• [Work to complete]:
Word for word, return the lines from the start of the entries below through the line that has "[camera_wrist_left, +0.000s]".

━━ Material provided ━━

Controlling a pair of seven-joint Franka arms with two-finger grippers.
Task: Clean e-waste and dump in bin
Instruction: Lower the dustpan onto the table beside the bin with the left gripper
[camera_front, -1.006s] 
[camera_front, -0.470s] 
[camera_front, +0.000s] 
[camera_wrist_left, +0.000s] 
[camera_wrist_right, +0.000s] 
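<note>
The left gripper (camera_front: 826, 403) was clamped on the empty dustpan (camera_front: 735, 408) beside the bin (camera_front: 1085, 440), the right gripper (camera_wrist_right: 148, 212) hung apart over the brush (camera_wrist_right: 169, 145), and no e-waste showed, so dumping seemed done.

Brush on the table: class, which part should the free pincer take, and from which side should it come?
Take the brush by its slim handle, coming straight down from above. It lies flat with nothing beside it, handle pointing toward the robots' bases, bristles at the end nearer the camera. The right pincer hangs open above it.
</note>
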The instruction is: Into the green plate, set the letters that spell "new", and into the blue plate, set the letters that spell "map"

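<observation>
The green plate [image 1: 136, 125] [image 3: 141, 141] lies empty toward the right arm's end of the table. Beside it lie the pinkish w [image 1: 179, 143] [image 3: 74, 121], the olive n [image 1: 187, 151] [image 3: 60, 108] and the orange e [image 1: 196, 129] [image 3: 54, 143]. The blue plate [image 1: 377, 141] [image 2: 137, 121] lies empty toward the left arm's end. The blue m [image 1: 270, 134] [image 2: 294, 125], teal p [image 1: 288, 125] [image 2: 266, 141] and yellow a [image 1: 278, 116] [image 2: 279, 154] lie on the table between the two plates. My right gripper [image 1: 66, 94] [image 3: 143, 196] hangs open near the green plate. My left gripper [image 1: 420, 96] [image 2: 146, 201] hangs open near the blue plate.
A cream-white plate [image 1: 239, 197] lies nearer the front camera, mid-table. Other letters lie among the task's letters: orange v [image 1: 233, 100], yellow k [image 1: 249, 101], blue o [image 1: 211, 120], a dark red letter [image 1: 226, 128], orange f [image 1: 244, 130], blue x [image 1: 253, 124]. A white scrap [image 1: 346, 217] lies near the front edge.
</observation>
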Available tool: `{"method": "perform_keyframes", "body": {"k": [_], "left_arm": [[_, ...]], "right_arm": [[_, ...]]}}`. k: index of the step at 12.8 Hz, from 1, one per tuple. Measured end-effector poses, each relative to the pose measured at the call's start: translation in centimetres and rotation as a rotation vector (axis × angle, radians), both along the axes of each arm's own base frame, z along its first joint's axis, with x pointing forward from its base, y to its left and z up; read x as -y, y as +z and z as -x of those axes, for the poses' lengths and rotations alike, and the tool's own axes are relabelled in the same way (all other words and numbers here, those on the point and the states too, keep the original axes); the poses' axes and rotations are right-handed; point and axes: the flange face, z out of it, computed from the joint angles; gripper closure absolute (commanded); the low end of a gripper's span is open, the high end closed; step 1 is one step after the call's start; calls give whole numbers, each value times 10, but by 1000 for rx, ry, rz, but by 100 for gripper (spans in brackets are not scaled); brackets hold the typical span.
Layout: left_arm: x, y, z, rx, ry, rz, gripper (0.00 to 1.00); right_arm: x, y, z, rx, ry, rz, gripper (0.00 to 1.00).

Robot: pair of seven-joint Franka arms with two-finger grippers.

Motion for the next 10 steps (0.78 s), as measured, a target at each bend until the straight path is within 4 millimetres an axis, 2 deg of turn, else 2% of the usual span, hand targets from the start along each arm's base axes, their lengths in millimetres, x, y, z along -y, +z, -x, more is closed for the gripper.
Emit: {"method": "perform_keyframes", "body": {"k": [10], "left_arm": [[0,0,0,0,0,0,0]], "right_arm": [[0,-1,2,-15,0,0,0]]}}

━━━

• [Response to the exercise]:
Controlling a pair of seven-joint Franka arms with two-finger grippers.
Task: Clean e-waste and dump in bin
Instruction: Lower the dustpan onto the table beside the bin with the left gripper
[camera_front, -1.006s] 
[camera_front, -0.470s] 
[camera_front, +0.000s] 
[camera_wrist_left, +0.000s] 

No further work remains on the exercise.